YOUR INSTRUCTIONS
Copy out each line of the material exactly. Pictures do not belong in the copy.

________________

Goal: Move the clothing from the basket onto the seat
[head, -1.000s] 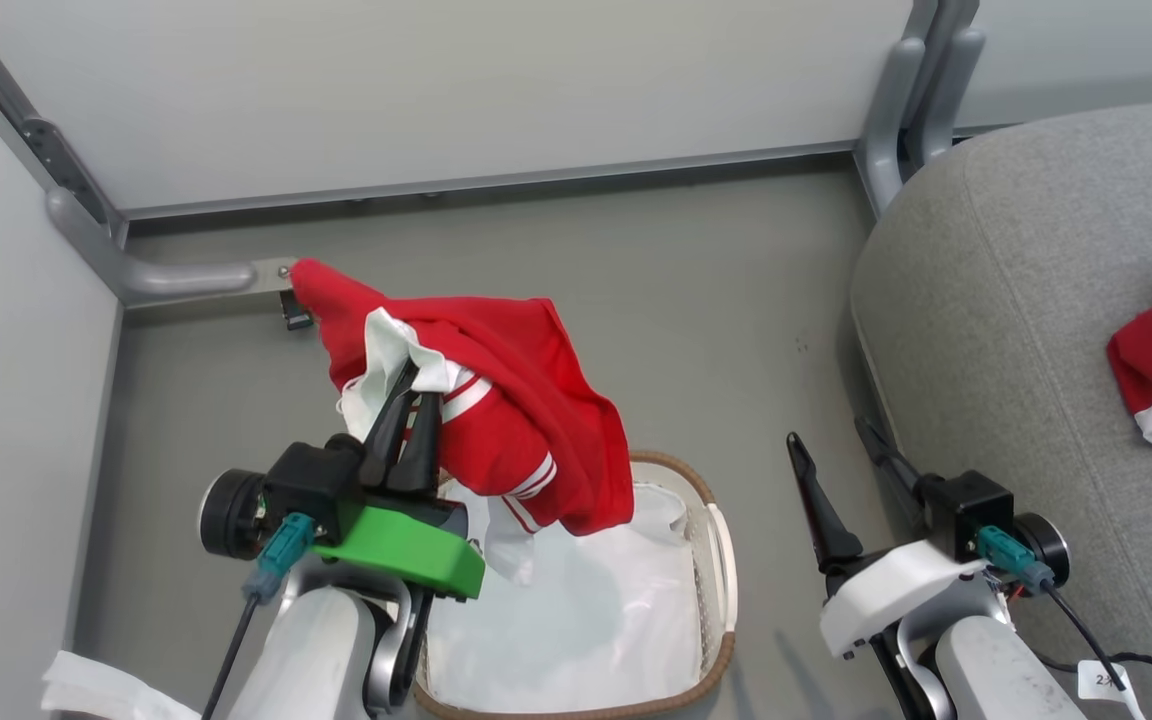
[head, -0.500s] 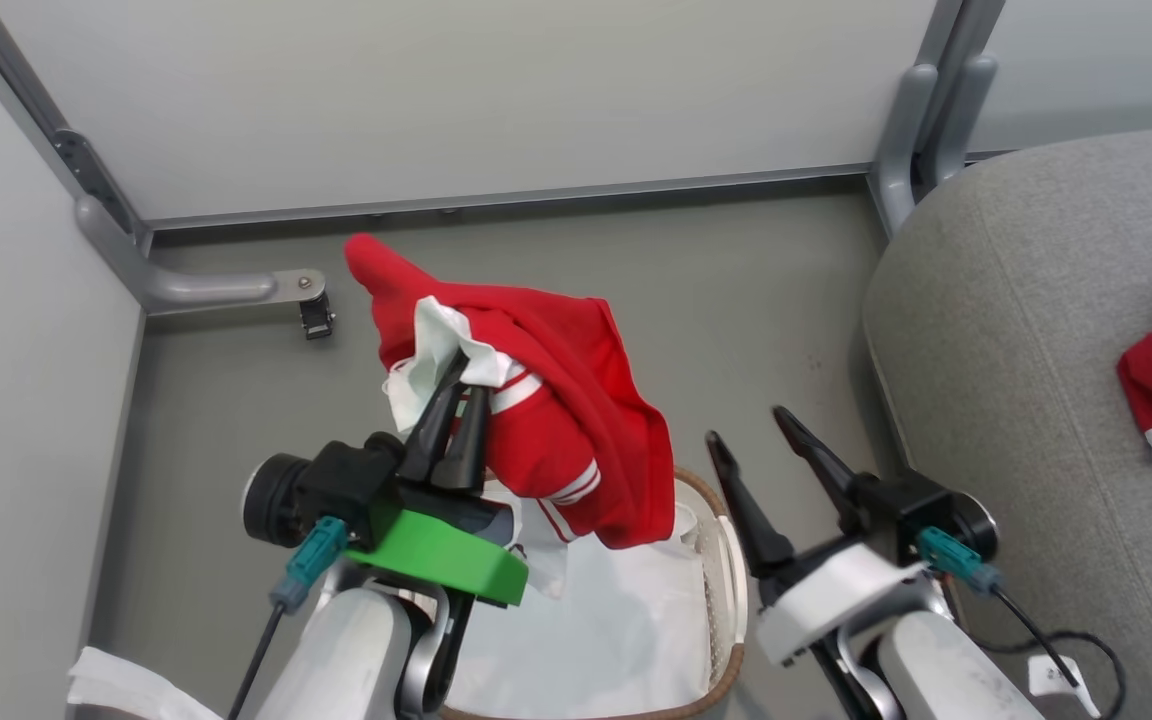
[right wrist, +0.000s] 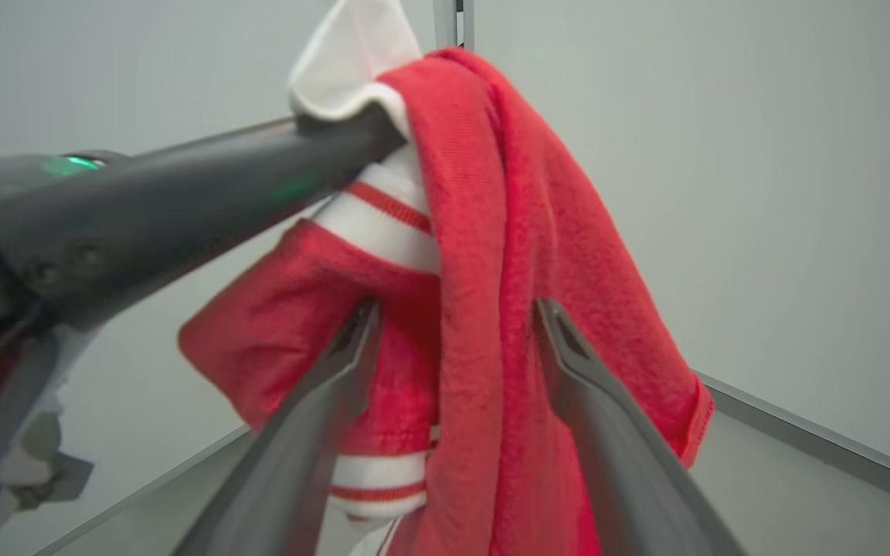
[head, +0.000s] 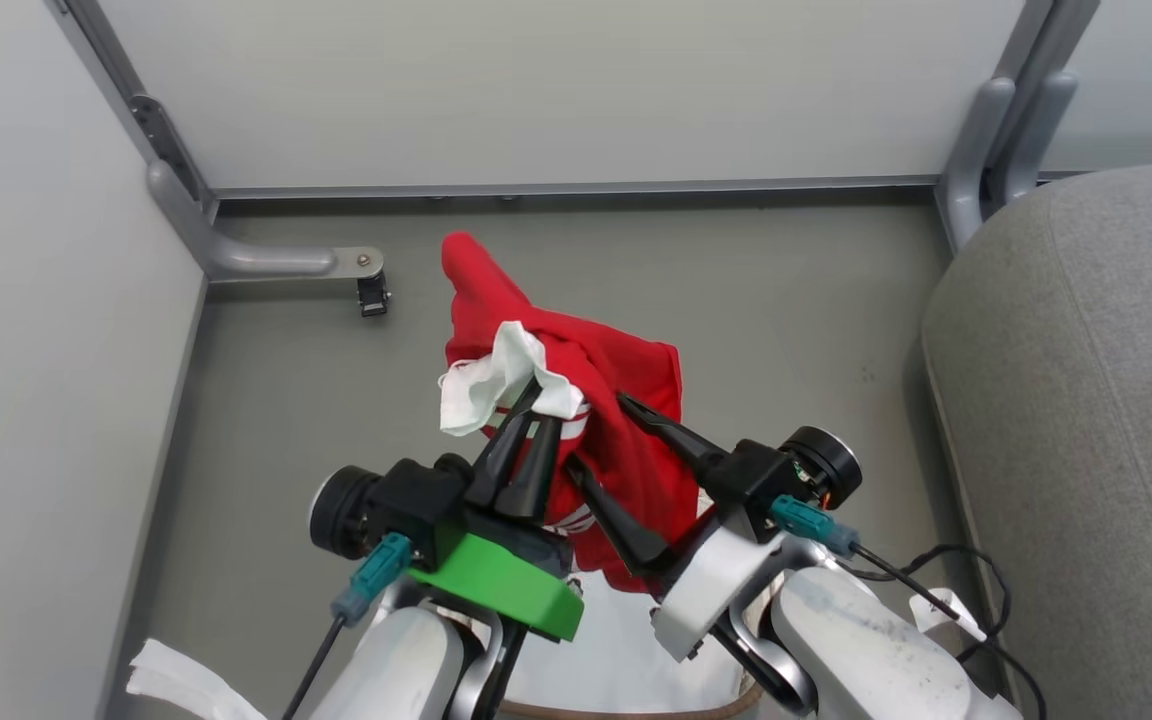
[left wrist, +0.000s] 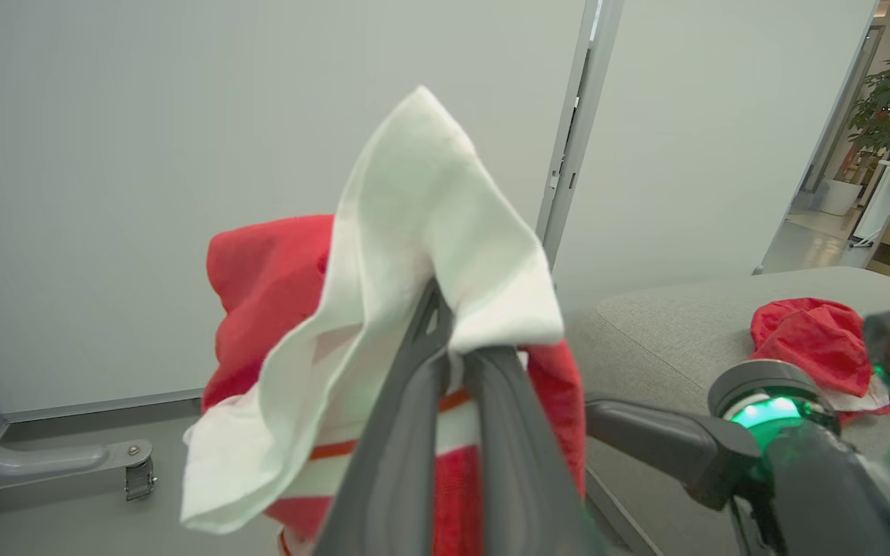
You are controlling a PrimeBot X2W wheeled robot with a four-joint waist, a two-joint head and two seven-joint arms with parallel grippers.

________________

WRITTEN SOLUTION
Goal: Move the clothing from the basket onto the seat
[head, -1.000s] 
[head, -0.500s] 
[right wrist, +0.000s] 
[head, +0.000s] 
[left wrist, +0.000s] 
You are controlling a PrimeBot X2W wheeled robot with a four-joint waist, a two-joint head and two seven-joint arms with parallel grippers.

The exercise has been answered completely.